American non-profit organization

Operation Homefront is a nonprofit 501(c)(3) organization founded in 2002 to serve ill or injured veterans and their families. It is headquartered in San Antonio, Texas, and Arlington, Virginia. The organization's stated mission is to "build strong, stable, and secure military and veteran families by improving their financial, emotional and social well-being." As of December 2024, the president and CEO is Rear Admiral Alan Reyes, U.S. Navy, Retired. The organization has an annual revenue of $50 million. Operation Homefront only operates within the United States.

==History==
After the events of September 11, 2001, there was an increased strain on military service members and their families. Operation Homefront was formed as a response, and they began providing emergency assistance for U.S. troops and their families. It was founded under the name CincHouse.com Inc. in 2002, and it was granted an organization tax exempt status under the name Operation Homefront in 2005.

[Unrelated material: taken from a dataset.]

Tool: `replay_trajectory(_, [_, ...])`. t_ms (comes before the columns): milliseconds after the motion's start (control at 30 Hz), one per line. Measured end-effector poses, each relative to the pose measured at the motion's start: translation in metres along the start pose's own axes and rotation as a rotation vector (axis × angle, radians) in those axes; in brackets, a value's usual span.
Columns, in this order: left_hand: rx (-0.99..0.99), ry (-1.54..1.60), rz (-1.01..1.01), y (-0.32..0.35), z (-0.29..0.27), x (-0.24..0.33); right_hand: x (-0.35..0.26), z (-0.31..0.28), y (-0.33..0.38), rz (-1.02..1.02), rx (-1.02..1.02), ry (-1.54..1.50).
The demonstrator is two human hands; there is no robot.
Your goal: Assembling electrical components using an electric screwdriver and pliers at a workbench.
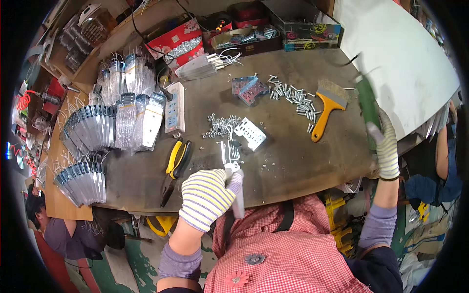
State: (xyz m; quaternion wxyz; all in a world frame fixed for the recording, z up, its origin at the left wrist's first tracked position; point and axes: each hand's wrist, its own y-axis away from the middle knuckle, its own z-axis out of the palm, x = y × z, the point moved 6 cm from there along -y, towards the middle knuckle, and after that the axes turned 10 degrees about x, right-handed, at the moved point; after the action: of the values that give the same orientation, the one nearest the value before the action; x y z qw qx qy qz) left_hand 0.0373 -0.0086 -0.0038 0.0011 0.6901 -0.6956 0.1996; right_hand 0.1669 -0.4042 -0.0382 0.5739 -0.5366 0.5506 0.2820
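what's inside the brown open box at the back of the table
The brown box holds loose silvery metal parts; what lies beneath them is covered.

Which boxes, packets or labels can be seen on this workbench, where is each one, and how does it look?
Red carton: back left of the bench, open, red with pale patterns, shiny metal parts inside.
Dark tray box: back centre, low, brown, holding metal pieces.
Clear box: back right, transparent, bright printed front strip.
Clear plastic packets: left side, fanned in rows, each with a metal plate.
No screens or signs in view.
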Motion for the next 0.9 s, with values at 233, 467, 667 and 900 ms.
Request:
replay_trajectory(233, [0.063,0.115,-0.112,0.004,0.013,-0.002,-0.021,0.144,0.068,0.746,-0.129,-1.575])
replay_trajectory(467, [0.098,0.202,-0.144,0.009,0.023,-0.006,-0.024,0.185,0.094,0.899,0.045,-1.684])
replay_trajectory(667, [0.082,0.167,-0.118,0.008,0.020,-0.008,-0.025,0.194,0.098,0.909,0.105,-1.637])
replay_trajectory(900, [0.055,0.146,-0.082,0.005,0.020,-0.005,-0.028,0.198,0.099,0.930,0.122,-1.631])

Operation Homefront has fulfilled over 63,000 requests from military families across the U.S., providing more than $44 million in relief through the Critical Financial Assistance program.

An Operation Homefront Christmas event

Operation Homefront focuses their programming on critical financial assistance, housing, and family programs for military and veteran families. Their programs include financial assistance for critical needs such as rent, utilities, and food assistance, transitional housing, and permanent housing. They also coordinate recurring support programs include Star Spangled Baby Showers, Back-To-School Brigade, Holiday Meals for Military, Holiday Toy Drive, and Military Child of the Year Award.

==Evaluations==

Operation Homefront has a Platinum Seal of Transparency from Candid, meaning it is in the top 0.1% of non-profit organizations nationally in terms of transparency. It is highly rated on Charity Navigator and meets all charity accreditation standards of the Better Business Bureau. However, Charities for Vets does not recommend giving to Operation Homefront based on their 2022 Tax Report indicating they spend higher than the recommended amount on overhead costs.